___ Material supplied ___

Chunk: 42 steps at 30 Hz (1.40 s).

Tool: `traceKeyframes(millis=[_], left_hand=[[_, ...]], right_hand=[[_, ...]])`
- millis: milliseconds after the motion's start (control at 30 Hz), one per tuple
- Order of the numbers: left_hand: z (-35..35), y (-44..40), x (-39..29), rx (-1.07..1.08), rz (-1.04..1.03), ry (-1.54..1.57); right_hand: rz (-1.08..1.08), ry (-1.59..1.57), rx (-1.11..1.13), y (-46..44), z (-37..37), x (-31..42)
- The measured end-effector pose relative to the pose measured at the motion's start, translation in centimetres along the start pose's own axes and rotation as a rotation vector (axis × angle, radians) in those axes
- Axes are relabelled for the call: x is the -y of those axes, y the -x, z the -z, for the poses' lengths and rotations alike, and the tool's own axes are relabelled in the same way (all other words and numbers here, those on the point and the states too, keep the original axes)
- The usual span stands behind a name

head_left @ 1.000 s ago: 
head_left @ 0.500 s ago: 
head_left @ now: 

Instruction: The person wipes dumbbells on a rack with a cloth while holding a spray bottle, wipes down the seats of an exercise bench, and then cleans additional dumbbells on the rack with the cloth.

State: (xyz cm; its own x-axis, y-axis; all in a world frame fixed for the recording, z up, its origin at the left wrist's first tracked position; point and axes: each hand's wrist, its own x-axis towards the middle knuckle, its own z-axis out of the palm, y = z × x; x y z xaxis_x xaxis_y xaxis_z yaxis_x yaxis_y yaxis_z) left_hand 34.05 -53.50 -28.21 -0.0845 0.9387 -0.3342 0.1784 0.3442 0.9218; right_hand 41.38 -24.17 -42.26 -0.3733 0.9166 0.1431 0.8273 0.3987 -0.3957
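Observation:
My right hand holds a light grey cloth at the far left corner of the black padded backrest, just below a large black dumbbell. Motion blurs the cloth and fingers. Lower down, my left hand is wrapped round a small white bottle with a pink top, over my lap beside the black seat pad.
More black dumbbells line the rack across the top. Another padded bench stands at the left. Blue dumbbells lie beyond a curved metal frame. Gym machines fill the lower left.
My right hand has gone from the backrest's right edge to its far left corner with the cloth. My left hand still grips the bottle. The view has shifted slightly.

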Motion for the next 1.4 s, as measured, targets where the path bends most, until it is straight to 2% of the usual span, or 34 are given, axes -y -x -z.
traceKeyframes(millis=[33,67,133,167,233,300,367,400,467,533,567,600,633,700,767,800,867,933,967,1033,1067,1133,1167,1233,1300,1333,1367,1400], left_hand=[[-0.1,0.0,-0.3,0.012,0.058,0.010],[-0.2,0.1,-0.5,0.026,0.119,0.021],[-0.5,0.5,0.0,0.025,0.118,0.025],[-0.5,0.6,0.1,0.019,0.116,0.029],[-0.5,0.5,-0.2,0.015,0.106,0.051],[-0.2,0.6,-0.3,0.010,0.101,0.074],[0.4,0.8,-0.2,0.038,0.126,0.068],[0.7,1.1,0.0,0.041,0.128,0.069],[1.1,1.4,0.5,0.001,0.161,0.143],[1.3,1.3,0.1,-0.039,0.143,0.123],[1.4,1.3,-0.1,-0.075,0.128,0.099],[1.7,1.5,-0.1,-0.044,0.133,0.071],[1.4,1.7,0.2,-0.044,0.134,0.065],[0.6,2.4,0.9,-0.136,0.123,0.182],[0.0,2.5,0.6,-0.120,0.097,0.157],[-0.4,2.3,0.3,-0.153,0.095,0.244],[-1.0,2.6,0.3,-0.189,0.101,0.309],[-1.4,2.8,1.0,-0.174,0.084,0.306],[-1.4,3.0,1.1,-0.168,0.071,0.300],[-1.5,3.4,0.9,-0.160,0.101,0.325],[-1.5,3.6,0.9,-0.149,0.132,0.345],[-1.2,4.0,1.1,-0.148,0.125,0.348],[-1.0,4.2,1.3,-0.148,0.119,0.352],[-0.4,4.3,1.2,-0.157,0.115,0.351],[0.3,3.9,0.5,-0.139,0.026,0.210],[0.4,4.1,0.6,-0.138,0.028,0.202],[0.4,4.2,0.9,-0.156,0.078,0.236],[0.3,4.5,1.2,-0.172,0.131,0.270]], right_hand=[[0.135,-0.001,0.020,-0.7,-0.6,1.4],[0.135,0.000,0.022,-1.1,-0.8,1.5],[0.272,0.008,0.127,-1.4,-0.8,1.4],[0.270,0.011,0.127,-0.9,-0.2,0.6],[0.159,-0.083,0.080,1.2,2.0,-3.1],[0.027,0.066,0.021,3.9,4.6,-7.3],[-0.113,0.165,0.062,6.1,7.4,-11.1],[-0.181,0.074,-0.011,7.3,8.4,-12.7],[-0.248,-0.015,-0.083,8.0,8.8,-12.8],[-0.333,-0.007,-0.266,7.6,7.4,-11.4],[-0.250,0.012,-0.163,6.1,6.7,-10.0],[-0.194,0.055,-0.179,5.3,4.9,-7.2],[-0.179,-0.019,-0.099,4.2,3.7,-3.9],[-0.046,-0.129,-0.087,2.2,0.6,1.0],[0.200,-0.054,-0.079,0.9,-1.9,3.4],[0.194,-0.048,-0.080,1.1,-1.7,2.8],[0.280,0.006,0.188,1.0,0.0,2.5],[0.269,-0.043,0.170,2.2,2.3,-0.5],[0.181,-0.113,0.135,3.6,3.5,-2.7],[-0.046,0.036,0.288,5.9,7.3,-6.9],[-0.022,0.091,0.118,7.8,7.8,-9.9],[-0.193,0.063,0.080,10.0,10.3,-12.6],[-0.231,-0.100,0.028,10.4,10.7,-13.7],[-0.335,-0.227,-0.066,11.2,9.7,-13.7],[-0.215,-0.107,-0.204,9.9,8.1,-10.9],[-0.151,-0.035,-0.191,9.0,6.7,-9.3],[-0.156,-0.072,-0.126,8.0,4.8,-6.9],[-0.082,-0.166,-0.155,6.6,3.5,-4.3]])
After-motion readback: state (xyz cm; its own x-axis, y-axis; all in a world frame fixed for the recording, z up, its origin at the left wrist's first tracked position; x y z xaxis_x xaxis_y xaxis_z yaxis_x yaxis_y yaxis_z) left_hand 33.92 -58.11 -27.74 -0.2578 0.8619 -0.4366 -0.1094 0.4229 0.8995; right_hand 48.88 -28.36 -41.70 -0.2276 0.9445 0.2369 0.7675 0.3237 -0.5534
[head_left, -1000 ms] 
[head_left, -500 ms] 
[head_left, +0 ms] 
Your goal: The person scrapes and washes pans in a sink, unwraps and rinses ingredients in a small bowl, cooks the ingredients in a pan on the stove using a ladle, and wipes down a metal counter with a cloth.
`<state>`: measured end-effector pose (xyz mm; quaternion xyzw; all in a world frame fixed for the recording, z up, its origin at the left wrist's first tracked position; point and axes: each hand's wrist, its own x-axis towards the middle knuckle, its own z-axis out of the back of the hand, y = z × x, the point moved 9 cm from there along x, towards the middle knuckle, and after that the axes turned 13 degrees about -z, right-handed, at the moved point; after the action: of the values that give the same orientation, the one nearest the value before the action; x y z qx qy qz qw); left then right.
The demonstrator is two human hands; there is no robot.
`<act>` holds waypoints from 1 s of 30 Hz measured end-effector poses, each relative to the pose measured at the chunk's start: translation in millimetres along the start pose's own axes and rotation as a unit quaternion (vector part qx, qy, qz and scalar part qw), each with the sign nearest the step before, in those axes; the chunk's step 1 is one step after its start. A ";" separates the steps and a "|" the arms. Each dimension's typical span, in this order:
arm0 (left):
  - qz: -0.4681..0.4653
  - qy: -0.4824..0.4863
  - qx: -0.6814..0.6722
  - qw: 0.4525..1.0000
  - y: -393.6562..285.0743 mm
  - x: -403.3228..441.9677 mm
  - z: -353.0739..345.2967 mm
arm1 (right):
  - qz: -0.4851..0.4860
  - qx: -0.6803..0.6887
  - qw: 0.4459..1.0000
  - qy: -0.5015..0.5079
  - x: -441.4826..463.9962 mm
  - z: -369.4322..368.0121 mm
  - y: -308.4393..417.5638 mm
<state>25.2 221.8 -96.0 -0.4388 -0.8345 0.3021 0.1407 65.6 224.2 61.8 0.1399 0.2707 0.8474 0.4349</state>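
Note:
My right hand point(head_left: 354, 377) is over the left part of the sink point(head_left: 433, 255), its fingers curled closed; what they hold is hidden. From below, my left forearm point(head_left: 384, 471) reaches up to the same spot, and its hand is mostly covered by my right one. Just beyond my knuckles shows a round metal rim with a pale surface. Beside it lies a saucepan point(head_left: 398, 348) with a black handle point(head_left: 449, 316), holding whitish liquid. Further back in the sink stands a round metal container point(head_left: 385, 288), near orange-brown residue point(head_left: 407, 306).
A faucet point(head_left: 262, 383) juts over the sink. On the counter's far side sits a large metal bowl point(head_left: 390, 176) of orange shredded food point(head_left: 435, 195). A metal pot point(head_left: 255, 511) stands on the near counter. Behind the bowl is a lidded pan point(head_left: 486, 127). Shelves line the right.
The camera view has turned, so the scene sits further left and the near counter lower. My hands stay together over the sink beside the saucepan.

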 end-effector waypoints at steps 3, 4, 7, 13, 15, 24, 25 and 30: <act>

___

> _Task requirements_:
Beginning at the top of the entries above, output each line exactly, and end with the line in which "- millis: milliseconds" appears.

> _Solution for this problem_:
Chunk: 42 steps at 30 Hz (1.40 s).

Tool: `traceKeyframes(millis=[_], left_hand=[[_, ...]], right_hand=[[_, ...]])`
- millis: milliseconds after the motion's start (control at 30 Hz), one per tuple

The exercise is done, and no more output is needed.